Dart is borrowing good ideas from modern languages like Kotlin — extension methods, for example — though it still has a few gaps to close.

Are there risks?

There are always risks when you step away from native development.

  • Most community plugins are community-maintained — what happens if they’re abandoned?
    • This was my biggest concern, but the answer I got at #FlutterDay put me at ease: they’re open source, you can fork and maintain them yourself
  • Could Google abandon Flutter the way it has abandoned other projects?
    • Possible, but unlikely in practice. Google is using Flutter for internal projects and has built strong industry partnerships around it

My experience so far

My experience building with Flutter these past few months has been genuinely satisfying.

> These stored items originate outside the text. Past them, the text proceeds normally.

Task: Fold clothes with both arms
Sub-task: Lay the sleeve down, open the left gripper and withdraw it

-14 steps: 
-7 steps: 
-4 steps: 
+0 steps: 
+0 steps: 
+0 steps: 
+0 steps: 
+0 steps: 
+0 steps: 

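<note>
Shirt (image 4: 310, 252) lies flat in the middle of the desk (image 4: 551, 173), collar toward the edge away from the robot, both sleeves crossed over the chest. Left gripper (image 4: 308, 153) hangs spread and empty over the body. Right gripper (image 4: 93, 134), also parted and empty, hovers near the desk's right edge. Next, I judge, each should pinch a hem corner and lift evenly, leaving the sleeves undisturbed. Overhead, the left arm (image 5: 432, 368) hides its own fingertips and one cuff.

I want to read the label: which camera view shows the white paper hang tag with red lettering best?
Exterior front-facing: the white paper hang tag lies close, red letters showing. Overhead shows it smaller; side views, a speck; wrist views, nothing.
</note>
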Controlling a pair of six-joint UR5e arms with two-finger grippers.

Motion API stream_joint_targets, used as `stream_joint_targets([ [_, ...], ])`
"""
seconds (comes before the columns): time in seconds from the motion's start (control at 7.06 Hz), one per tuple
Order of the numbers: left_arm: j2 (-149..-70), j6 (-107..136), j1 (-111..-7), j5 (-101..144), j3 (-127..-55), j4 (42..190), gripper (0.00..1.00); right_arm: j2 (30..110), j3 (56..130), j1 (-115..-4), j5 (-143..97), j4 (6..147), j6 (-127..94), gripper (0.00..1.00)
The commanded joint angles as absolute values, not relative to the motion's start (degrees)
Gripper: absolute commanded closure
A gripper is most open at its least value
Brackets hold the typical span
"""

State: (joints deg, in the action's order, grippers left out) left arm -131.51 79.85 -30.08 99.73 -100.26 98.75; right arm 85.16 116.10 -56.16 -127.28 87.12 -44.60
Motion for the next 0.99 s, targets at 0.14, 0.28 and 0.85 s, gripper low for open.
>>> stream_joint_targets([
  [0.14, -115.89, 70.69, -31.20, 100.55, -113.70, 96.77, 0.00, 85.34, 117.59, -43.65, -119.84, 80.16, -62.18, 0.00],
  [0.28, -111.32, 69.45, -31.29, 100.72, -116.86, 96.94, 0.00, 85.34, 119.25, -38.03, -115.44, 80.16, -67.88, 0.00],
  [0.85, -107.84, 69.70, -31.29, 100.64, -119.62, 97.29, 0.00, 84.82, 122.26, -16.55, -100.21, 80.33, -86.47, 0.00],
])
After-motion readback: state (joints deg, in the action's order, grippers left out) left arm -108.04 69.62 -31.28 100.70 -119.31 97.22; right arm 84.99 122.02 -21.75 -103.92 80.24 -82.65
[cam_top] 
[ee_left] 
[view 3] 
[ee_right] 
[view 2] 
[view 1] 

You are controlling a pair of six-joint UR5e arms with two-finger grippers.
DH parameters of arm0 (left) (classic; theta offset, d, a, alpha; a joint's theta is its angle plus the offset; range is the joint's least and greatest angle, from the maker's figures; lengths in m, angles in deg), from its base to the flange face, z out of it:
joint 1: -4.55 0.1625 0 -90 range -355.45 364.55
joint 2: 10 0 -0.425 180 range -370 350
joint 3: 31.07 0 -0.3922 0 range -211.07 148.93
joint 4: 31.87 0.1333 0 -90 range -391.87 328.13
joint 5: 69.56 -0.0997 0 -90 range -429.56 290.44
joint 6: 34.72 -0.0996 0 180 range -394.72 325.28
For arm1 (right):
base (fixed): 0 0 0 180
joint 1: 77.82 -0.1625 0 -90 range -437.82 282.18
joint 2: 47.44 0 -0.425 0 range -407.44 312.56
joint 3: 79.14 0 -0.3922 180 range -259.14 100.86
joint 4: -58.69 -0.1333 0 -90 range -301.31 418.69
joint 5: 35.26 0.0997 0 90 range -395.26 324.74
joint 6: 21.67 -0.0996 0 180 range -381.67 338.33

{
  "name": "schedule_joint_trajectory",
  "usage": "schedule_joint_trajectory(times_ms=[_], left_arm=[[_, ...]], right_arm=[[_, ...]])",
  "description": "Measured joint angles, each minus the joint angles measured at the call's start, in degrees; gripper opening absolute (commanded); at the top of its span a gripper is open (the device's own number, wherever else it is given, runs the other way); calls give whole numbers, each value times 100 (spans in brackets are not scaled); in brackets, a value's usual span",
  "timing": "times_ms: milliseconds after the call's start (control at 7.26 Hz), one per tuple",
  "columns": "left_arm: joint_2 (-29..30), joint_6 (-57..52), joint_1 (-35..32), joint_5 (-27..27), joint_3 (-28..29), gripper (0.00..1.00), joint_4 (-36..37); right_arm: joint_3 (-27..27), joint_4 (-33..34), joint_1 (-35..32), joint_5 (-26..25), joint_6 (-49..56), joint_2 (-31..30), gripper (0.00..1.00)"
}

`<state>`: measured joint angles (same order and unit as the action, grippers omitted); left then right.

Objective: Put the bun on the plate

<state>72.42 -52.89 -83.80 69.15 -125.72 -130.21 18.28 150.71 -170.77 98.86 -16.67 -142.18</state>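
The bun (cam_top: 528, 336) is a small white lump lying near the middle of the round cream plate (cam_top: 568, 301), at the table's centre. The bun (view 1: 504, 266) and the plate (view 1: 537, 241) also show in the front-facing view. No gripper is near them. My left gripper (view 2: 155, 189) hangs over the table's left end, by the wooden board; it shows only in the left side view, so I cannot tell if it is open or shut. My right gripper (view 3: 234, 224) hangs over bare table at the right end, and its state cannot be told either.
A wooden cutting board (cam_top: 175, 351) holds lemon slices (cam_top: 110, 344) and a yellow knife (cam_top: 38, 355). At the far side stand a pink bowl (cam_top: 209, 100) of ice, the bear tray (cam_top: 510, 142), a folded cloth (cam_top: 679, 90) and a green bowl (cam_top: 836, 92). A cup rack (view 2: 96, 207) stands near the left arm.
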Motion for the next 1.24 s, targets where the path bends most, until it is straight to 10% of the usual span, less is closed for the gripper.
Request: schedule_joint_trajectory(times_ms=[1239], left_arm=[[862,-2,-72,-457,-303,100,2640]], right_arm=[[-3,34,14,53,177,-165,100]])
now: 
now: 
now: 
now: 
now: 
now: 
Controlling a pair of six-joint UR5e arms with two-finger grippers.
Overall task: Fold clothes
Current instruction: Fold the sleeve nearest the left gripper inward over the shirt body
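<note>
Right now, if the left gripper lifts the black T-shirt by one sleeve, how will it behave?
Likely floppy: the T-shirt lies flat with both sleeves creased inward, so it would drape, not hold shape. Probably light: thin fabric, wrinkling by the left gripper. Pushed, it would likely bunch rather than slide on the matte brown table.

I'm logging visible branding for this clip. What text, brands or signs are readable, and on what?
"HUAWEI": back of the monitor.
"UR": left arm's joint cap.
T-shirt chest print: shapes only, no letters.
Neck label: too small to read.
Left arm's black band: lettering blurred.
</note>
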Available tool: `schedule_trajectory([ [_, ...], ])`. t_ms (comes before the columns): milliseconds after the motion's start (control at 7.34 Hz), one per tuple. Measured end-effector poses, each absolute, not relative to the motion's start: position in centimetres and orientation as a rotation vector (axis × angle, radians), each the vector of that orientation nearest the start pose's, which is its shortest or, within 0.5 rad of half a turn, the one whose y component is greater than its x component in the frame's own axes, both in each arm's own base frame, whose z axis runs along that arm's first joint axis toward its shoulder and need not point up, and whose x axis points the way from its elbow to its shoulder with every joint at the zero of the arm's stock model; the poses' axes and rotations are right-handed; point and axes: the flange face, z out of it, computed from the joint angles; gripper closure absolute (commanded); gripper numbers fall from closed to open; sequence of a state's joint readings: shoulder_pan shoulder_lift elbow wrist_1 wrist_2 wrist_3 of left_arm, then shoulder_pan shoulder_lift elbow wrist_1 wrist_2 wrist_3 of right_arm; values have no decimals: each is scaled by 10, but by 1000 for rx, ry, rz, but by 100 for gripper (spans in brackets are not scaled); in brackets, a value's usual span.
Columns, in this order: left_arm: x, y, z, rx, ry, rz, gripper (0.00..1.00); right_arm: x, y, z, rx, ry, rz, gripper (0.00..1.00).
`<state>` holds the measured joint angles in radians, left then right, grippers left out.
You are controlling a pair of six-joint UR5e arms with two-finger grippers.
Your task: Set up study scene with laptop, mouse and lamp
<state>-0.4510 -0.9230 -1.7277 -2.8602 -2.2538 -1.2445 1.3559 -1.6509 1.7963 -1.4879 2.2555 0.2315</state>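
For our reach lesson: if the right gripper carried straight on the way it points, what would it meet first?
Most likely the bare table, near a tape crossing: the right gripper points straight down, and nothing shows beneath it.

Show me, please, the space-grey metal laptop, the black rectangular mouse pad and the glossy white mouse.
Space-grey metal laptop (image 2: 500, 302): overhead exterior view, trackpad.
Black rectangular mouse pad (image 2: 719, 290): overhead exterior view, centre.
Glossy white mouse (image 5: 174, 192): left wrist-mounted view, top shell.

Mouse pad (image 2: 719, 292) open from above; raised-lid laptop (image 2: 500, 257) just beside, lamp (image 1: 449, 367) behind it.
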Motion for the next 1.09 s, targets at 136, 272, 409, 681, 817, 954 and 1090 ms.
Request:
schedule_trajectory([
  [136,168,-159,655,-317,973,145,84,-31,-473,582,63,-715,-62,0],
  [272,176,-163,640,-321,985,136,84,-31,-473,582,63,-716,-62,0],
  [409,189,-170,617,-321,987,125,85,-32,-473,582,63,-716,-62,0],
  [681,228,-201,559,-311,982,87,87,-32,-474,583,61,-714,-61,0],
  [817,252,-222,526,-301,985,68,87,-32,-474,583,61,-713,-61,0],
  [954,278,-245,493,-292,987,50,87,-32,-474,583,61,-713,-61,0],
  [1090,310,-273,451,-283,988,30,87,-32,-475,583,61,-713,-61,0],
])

One of my personal projects is being migrated from Scala to Flutter. Another one — originally in Xamarin using Firebase, which forms the basis of several posts on this blog — will get the same treatment.

One of my biggest frustrations with Xamarin was the near-complete lack of documentation and the constant headaches with version upgrades. That hasn’t happened with Flutter. There’s documentation for everything, the community is active (shoutout to @gdgmarbella for the work they do), and version updates have been smooth.

The mental model shift is real, especially around UI — if you come from native development, you’ll need to rewire a few things. But it clicks faster than you’d expect. The architecture is also left deliberately open, which can be a feature or a bug depending on your taste. Same for design patterns.

If I had one complaint, it’s that Flutter is still young — barely a year old — and evolving quickly, which means occasional rough patches between releases.

In short: I’ve become a Flutter convert. I’m hoping to get back into a regular writing rhythm and bring you more concrete Flutter development articles. See you soon.